Here is a good article in the Harvard Business Review regarding the characteristics of 21st Century organizations, particularly in strenuous economic times. Proctor and Gamble and IBM are profiled as two organizations that still focus on human capital needs despite a bad economy. Among other strengths both of these organizations focus on flexibility as the new constant in the work environment. A dynamic workplace has a far-reaching impact through the organization:

The “super-corporations” want to be employers of choice. Their leaders prefer not to talk about insecurity but instead invoke flexibility. That semantic distinction might be scorned by the uneasily employed, but it conveys a new reality that can have positive as well as negative consequences.

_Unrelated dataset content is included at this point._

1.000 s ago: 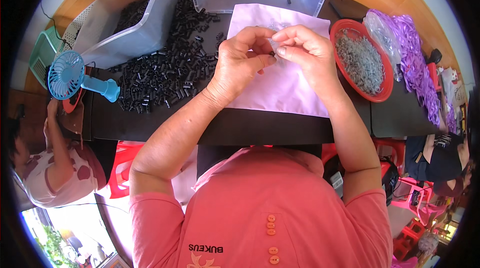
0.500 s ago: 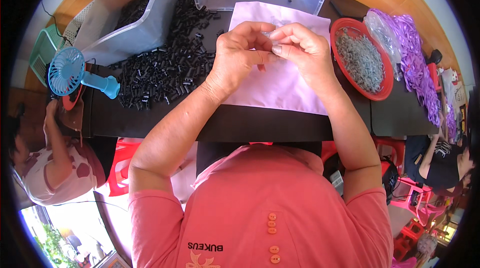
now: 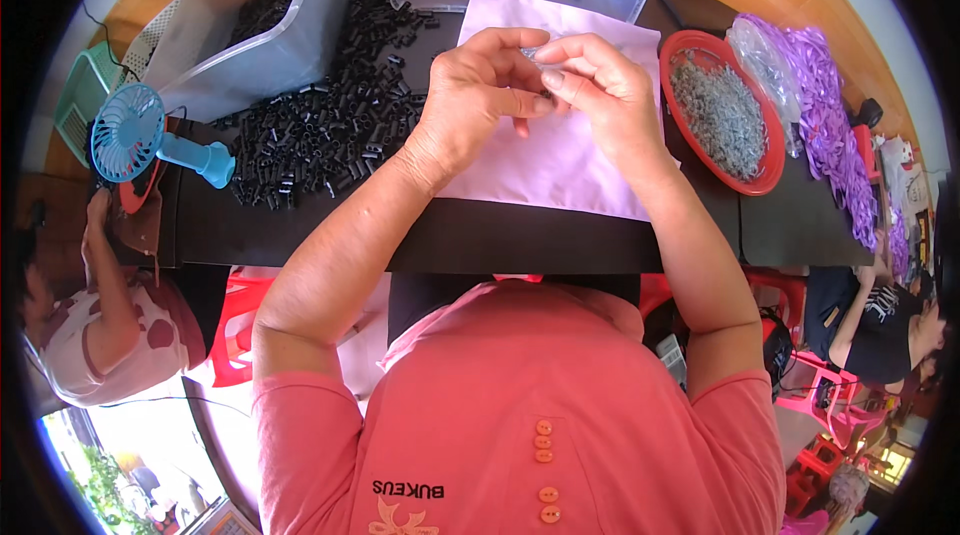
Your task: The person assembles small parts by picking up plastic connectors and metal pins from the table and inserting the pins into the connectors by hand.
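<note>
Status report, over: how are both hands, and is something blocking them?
Left hand and right hand close together above pink cloth. Small dark piece apparently between them, mostly hidden. Black tubes heaped left; no obstruction seen.

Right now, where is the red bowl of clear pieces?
In the head view, the red bowl sits right of the pink cloth, beside a plastic bag.

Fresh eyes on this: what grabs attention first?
The heap of short black tubes spread over the left of the dark table. Next, the red oval basket of small clear pieces on the right. Between them, left hand and right hand meet over a pink cloth.
</note>
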### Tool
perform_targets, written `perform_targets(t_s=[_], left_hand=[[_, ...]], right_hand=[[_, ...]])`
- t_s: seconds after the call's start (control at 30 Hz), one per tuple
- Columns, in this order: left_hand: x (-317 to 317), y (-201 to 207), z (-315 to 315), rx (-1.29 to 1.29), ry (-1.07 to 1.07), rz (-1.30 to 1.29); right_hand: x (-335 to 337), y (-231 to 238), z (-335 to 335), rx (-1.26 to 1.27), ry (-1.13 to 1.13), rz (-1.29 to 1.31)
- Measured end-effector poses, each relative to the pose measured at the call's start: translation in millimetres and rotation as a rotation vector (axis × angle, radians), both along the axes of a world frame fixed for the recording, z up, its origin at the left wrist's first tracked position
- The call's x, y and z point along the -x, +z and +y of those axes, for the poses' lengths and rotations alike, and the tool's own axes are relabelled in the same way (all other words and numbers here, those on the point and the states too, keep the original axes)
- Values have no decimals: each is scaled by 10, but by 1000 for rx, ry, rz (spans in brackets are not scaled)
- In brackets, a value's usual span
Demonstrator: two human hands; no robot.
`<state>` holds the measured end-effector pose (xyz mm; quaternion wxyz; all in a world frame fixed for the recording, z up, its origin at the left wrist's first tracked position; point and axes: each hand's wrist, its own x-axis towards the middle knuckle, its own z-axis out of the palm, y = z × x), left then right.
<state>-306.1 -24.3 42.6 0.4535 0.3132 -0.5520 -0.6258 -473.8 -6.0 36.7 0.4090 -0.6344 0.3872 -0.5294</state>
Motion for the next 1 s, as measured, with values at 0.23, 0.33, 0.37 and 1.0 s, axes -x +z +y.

Unfortunately, one area not discussed was the positive impact of diversity. The majority of successful and 21st Century businesses understand that expanding the demographics of their organization is necessary to survive, as the U.S. population changes rapidly and the global economy takes hold. For example, as the Hispanic population continues to outpace other ethnic groups in the U.S., employers are making a huge push to hire bilingual employees.

Organizations will need to tailor their programs for attracting, hiring and rewarding people to a much more diverse group of employees than ever before. Diversity is no longer defined as just race and gender but also by age (there are four generations in the workforce right now with very different generational attitudes towards work) and culture.